The task:
Output, without alteration, the first line of the entries and each line after it, stopping with the line that contains "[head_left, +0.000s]".

==== Material for the task ====

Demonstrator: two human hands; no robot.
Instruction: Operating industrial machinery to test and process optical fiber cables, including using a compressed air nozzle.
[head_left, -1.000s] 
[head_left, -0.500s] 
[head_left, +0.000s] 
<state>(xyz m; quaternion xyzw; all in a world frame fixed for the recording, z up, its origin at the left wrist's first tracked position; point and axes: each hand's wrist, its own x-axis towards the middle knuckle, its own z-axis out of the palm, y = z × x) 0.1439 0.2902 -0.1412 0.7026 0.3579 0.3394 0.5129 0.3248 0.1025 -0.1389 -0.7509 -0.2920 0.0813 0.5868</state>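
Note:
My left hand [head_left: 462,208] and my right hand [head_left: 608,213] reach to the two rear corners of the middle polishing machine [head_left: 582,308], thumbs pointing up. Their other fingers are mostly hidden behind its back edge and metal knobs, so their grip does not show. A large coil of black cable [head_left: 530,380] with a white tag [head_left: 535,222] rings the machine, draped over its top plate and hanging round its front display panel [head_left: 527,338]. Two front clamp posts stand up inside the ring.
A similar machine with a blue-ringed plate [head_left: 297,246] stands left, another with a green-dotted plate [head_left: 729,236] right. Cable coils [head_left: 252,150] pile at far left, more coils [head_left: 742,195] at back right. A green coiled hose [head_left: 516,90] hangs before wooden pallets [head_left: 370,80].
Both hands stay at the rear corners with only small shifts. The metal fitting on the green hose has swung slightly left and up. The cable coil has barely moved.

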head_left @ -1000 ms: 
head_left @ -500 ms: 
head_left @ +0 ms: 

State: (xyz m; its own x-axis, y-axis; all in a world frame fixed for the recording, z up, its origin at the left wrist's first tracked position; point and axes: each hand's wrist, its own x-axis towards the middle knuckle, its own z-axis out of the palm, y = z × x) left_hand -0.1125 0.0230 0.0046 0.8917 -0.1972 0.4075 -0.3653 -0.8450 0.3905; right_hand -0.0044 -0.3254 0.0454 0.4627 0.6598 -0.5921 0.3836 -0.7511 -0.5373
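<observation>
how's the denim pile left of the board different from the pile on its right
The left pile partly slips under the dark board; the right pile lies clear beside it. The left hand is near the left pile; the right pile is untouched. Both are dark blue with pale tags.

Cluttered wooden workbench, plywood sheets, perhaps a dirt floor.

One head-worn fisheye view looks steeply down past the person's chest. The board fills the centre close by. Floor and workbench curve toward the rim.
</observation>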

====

Expected output:
Demonstrator: two human hands; no robot.
Instruction: Operating industrial machinery to test and process optical fiber cables, including using a compressed air nozzle.
[head_left, -1.000s] 
[head_left, -0.500s] 
[head_left, +0.000s] 

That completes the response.